To do — Report every line of the records below that contains the word "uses".

+++++

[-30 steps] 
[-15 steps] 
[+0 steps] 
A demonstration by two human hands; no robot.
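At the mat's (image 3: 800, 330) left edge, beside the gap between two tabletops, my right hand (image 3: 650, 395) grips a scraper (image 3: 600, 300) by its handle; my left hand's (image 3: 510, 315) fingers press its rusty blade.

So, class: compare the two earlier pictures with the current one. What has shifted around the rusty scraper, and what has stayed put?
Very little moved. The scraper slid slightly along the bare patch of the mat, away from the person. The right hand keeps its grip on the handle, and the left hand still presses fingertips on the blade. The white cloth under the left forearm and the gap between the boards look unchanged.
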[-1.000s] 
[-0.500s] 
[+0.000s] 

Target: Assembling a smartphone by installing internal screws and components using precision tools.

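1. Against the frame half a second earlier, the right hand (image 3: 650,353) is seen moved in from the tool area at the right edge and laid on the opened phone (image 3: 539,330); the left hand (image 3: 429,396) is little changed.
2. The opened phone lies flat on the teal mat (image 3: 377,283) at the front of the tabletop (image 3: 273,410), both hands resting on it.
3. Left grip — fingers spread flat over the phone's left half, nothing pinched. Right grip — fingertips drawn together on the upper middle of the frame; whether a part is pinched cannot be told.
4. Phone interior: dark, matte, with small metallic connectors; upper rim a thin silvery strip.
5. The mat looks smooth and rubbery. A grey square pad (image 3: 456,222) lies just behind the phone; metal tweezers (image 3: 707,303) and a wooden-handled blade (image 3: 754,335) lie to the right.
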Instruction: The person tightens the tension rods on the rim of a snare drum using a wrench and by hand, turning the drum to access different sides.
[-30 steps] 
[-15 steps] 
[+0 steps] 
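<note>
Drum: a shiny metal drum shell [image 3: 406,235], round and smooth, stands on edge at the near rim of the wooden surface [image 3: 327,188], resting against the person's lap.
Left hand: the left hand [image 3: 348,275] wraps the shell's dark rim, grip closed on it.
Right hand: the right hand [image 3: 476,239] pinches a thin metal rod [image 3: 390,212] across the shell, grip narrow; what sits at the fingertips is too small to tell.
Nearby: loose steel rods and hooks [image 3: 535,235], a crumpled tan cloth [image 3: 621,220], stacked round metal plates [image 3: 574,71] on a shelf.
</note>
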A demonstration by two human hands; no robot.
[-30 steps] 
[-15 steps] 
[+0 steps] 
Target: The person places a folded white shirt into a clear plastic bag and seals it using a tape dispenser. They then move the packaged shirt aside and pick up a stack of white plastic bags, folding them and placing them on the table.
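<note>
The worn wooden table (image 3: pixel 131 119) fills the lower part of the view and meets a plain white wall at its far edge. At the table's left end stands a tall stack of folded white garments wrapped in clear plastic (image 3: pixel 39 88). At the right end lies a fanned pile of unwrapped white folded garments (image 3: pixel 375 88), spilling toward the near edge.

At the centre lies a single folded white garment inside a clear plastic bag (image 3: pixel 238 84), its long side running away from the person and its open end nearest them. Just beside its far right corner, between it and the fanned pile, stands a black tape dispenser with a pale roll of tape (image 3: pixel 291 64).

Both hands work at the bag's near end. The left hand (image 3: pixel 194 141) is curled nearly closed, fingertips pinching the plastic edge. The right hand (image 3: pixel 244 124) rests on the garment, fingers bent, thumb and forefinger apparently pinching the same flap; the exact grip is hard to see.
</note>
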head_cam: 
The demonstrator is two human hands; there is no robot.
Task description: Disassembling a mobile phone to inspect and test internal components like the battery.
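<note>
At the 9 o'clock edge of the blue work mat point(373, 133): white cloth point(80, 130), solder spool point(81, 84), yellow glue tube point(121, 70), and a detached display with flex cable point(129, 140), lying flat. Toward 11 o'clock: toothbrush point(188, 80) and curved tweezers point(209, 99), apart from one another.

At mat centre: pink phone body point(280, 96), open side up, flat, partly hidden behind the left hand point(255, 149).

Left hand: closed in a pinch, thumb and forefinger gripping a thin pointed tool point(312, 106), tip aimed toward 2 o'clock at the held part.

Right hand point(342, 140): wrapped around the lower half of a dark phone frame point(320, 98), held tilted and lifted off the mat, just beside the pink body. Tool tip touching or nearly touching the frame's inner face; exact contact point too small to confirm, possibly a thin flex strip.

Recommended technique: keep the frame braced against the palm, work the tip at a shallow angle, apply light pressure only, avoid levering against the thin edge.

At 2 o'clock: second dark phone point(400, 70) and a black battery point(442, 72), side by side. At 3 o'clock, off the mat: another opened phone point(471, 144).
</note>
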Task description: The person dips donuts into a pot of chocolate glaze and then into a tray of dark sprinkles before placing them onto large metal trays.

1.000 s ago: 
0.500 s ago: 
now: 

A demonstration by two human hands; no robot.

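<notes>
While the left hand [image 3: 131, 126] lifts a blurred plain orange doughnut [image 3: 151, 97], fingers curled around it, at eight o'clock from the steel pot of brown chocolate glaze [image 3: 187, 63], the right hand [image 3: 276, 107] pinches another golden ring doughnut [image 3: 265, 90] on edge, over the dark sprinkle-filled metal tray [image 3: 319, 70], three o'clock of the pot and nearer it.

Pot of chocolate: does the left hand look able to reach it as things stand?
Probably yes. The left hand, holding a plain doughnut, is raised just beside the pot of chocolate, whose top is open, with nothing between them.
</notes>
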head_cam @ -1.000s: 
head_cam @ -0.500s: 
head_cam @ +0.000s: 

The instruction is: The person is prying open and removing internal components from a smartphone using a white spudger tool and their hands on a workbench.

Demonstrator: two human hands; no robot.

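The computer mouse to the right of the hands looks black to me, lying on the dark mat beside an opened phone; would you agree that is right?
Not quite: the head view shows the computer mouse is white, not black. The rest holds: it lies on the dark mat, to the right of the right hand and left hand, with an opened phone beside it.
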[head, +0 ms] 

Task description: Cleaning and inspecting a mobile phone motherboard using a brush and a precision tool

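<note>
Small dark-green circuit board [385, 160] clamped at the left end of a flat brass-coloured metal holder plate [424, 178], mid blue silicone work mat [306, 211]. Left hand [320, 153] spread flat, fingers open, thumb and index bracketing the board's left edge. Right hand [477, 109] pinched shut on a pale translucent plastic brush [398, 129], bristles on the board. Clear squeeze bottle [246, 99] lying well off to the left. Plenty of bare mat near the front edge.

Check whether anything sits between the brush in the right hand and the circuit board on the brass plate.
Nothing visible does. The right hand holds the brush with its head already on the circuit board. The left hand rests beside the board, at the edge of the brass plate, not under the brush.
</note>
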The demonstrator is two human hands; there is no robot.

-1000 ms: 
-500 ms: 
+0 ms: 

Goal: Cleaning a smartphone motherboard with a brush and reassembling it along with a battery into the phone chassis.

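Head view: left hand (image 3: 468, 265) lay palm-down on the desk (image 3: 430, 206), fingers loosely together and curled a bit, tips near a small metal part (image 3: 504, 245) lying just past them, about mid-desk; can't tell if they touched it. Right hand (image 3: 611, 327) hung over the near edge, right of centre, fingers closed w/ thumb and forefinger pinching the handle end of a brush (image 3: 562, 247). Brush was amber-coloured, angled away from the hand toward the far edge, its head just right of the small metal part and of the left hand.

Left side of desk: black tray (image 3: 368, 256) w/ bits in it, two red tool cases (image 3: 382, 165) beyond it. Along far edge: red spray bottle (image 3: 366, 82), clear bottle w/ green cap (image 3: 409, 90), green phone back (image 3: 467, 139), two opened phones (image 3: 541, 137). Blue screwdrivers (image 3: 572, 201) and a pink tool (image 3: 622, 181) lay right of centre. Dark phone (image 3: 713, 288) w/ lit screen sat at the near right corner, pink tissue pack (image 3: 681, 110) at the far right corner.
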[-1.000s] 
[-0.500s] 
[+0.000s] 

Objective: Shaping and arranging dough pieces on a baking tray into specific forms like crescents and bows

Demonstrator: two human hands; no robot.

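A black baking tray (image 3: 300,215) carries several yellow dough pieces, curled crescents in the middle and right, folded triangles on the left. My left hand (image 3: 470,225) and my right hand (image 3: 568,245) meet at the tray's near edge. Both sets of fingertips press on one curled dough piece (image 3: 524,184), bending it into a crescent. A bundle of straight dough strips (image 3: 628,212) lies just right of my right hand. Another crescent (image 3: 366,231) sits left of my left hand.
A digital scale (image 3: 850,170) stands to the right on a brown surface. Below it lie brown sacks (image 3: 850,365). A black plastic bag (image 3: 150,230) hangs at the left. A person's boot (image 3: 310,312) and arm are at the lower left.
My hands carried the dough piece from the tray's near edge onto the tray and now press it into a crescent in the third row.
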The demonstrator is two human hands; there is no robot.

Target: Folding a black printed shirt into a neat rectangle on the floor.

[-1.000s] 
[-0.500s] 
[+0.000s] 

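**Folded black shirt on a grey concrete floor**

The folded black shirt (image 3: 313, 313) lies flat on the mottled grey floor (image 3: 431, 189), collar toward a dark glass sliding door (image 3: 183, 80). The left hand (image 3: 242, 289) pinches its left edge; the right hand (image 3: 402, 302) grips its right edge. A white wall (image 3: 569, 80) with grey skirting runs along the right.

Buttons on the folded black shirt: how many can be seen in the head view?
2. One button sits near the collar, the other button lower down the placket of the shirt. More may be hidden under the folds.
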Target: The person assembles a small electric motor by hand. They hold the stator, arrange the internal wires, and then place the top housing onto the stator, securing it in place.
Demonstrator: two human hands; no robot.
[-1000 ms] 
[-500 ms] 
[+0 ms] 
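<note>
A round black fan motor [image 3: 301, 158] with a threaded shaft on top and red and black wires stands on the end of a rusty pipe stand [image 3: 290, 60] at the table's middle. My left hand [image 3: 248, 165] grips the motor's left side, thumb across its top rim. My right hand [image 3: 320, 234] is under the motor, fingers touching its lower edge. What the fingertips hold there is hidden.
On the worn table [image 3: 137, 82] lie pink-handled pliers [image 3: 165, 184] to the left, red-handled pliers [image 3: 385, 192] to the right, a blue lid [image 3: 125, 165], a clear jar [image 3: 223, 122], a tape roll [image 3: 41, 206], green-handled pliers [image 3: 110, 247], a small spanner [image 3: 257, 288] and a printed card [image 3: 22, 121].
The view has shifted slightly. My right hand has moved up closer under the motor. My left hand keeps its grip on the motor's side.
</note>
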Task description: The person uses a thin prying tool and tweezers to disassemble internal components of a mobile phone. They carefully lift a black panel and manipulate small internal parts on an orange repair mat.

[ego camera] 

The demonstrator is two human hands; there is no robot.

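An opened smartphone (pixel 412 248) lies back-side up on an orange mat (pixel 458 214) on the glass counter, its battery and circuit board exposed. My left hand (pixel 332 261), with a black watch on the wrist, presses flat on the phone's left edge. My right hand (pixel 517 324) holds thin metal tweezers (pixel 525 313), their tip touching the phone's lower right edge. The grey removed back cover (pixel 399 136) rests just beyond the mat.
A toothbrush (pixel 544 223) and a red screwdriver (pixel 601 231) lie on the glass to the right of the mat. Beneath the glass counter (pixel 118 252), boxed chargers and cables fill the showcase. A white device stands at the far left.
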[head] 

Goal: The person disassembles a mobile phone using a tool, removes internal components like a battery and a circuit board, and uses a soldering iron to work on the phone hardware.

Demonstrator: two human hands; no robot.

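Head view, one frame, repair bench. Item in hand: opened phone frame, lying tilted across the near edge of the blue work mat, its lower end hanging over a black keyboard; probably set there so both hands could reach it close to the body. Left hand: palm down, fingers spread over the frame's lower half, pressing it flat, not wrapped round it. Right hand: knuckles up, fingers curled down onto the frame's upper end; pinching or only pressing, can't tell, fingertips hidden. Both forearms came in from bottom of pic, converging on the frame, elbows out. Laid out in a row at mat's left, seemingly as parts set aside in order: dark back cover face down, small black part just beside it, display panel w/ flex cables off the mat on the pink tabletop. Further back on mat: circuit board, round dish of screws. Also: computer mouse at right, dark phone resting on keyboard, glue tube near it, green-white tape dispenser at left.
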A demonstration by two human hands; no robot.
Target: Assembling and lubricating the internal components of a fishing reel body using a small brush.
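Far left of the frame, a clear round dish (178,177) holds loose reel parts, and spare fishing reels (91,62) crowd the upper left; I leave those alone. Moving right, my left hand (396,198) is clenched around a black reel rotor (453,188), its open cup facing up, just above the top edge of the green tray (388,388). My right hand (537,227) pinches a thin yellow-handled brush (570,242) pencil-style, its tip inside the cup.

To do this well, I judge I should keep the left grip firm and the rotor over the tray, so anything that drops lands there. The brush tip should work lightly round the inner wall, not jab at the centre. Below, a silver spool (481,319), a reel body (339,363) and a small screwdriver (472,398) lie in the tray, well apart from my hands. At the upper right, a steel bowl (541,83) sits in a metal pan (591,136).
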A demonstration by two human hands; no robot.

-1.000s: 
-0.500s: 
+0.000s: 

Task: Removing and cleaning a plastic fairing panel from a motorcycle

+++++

The completed task —
Task description: The person uses a thin prying tool and tweezers to disassemble internal components of a mobile phone. They carefully lift a black panel and manipulate small internal parts on an orange repair mat.
Goal: The person disassembles a mobile phone using a tool, removes internal components like a battery and a circuit board, and uses a soldering iron to work on the phone hardware.

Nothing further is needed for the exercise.